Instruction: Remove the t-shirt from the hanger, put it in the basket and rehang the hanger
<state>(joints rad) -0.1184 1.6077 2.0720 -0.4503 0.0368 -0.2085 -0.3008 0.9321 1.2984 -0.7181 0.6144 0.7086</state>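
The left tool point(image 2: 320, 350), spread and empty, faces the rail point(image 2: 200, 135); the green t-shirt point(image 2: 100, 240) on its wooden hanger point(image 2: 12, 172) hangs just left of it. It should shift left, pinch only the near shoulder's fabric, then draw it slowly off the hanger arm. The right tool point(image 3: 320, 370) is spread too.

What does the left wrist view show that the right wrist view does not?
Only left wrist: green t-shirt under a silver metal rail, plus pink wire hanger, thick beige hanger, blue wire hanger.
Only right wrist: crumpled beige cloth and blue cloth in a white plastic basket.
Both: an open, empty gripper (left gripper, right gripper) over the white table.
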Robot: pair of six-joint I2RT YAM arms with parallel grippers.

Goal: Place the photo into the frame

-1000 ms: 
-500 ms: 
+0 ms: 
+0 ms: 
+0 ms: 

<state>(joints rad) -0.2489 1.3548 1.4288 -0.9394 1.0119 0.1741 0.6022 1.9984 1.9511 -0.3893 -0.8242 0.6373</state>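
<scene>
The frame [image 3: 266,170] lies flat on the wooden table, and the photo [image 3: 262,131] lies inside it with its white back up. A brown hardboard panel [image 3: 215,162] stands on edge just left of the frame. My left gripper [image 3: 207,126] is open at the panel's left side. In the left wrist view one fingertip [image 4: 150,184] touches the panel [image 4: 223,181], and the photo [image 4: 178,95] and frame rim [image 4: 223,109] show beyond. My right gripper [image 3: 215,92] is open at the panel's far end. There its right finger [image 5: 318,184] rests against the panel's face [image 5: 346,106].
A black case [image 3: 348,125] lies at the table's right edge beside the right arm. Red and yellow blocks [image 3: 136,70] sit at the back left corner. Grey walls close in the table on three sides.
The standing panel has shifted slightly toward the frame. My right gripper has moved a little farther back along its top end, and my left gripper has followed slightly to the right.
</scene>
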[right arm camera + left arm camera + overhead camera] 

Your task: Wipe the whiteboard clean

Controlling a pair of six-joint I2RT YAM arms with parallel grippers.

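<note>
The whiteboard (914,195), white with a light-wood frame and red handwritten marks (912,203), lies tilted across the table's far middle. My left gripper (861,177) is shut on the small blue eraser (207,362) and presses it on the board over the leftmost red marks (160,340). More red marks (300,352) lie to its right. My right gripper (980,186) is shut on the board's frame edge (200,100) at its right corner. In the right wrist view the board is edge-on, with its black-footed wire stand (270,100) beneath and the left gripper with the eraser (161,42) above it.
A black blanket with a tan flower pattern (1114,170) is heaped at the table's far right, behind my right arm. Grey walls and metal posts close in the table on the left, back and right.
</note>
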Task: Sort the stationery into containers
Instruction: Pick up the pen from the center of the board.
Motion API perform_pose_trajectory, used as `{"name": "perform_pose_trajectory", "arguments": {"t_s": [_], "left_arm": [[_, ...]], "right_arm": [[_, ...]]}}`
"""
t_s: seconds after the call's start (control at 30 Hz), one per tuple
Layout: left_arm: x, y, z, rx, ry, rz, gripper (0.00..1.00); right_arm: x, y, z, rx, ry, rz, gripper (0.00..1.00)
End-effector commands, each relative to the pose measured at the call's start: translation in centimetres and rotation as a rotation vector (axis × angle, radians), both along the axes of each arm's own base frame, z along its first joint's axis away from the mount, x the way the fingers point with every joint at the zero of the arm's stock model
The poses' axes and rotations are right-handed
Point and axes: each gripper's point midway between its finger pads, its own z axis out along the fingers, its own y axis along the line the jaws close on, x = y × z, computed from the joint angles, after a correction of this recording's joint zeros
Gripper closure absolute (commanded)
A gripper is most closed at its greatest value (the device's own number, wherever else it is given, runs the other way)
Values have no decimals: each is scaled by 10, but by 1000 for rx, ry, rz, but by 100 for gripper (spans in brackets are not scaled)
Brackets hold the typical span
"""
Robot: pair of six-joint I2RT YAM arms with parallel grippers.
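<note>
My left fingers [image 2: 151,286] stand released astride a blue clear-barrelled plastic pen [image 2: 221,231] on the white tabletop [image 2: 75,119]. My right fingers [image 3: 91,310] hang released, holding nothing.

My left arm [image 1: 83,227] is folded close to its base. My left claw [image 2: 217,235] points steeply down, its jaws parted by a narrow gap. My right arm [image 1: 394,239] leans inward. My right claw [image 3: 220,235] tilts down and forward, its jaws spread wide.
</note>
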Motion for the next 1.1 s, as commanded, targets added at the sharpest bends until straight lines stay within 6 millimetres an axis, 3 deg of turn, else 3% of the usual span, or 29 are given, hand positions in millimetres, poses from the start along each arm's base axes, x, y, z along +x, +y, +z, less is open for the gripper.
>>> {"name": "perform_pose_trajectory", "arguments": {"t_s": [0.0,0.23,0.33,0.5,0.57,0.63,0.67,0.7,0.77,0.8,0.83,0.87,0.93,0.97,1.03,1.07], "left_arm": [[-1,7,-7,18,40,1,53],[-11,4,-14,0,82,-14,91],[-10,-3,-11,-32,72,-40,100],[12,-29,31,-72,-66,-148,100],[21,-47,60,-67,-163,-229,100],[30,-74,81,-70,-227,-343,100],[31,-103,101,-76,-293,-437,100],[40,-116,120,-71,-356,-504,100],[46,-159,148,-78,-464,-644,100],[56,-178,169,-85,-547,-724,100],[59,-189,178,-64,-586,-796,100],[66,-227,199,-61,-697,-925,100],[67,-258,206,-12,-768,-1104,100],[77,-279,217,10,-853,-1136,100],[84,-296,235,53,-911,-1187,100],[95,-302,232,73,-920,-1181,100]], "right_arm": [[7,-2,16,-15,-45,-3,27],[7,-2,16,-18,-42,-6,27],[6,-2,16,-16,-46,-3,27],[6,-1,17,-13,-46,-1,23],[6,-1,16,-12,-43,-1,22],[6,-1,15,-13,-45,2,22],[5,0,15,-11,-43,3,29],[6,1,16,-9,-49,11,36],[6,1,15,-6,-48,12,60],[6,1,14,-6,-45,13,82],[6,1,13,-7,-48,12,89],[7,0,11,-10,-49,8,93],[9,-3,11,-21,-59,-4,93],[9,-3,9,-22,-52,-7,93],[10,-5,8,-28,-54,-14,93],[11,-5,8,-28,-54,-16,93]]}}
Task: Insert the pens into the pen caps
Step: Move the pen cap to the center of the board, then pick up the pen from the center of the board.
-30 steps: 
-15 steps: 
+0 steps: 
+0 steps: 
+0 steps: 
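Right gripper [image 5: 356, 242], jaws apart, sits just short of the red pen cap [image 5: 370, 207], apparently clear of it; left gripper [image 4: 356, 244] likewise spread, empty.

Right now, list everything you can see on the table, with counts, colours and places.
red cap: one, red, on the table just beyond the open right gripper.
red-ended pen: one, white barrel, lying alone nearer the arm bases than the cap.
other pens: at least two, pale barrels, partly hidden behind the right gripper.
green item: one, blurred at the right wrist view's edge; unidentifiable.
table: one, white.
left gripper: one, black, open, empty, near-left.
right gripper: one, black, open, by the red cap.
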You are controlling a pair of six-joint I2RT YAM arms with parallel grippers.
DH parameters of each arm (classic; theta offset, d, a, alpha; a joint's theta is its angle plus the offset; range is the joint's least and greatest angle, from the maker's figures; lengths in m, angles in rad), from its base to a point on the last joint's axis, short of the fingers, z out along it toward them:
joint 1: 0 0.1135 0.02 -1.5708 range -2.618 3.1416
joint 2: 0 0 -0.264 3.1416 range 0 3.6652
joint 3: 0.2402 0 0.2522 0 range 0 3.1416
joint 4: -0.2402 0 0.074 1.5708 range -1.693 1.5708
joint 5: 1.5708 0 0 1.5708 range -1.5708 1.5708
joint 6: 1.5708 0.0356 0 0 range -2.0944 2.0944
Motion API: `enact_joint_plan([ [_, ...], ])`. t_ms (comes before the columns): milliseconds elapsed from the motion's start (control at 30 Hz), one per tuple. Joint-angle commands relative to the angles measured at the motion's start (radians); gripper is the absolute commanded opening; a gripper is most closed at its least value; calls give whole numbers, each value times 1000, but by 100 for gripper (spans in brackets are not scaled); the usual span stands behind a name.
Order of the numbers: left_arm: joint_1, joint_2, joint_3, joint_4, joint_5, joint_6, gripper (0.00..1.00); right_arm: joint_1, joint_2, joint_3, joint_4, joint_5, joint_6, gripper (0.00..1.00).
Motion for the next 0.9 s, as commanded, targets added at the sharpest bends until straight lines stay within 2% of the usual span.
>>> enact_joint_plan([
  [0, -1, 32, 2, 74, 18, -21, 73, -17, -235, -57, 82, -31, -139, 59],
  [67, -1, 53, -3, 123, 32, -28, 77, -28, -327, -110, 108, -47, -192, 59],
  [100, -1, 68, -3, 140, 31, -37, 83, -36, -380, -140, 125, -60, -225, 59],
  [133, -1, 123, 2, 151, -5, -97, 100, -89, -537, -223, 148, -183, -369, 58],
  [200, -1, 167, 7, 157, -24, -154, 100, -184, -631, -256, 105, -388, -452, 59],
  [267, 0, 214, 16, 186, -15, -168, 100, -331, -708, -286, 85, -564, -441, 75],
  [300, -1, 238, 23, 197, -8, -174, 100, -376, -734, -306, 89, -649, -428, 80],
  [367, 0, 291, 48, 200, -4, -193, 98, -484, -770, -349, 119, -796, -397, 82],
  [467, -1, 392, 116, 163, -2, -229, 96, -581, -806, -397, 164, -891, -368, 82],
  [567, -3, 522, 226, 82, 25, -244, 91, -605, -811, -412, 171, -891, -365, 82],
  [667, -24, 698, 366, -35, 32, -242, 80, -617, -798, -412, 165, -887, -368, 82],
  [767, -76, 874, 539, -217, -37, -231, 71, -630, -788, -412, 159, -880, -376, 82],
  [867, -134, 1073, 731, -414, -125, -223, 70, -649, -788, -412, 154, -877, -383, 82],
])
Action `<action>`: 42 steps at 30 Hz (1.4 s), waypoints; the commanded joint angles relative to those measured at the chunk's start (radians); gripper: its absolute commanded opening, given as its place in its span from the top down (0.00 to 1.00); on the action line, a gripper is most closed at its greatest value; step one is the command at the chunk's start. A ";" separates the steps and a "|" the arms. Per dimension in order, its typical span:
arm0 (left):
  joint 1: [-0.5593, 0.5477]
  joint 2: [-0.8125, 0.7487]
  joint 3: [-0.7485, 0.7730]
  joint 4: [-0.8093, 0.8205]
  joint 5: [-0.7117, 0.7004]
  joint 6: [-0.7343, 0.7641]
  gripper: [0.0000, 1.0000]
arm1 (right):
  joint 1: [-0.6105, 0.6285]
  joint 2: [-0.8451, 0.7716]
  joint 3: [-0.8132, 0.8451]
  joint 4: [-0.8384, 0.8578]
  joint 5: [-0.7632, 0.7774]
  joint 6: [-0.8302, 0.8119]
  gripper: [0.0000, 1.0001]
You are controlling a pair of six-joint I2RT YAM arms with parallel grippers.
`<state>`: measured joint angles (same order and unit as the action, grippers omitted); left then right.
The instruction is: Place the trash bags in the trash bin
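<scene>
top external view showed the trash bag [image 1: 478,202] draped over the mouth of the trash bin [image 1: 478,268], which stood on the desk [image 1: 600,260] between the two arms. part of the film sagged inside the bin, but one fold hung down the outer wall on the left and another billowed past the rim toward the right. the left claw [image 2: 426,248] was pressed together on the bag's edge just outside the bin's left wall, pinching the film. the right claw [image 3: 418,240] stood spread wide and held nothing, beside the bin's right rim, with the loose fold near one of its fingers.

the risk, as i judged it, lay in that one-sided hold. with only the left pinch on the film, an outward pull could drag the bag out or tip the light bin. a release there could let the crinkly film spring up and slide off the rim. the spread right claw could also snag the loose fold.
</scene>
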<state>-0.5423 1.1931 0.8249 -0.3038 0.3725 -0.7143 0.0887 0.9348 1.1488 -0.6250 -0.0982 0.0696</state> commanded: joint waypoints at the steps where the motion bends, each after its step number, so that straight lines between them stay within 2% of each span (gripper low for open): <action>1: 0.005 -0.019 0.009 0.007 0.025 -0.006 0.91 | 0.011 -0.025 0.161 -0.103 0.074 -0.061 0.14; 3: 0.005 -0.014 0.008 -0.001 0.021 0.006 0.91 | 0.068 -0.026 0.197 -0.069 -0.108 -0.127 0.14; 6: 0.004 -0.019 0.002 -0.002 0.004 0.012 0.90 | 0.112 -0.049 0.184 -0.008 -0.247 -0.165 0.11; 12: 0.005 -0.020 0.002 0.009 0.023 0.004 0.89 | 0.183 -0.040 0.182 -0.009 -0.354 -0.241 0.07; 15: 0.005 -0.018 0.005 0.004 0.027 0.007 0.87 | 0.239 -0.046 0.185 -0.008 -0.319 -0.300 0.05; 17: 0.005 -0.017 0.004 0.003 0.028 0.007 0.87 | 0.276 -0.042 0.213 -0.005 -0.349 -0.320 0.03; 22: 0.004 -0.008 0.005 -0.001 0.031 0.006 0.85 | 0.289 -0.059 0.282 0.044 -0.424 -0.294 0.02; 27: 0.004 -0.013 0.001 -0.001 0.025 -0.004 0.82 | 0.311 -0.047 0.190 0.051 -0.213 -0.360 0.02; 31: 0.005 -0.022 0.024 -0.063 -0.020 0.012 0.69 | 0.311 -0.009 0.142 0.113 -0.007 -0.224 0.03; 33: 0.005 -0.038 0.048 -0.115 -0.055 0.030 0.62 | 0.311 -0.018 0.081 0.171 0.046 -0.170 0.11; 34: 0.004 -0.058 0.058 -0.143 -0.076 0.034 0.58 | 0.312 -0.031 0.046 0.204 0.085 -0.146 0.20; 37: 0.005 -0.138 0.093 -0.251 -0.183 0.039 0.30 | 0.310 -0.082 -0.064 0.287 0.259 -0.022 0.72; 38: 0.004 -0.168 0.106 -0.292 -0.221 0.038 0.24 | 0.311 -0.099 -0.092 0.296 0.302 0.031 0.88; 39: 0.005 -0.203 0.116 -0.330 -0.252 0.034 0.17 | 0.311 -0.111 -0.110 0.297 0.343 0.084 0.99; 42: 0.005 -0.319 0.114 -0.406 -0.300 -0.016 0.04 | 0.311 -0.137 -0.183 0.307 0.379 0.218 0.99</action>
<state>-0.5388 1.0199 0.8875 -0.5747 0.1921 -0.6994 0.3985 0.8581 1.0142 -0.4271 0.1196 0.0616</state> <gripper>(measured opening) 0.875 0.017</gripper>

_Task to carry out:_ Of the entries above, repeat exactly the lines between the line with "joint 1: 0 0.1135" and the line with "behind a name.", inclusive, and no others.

_Your response:_
joint 1: 0 0.1135 0.02 -1.5708 range -2.618 3.1416
joint 2: 0 0 -0.264 3.1416 range 0 3.6652
joint 3: 0.2402 0 0.2522 0 range 0 3.1416
joint 4: -0.2402 0 0.074 1.5708 range -1.693 1.5708
joint 5: 1.5708 0 0 1.5708 range -1.5708 1.5708
joint 6: 1.5708 0.0356 0 0 range -2.0944 2.0944
Motion API: `enact_joint_plan([ [_, ...], ])`. t_ms (comes before the columns): milliseconds elapsed from the motion's start (control at 30 Hz), one per tuple. Joint-angle commands relative to the angles measured at the motion's start (radians); gripper is the absolute commanded opening; a gripper is most closed at its least value; calls give whole numbers, each value times 1000, but by 100 for gripper (spans in brackets are not scaled); the usual span stands behind a name.

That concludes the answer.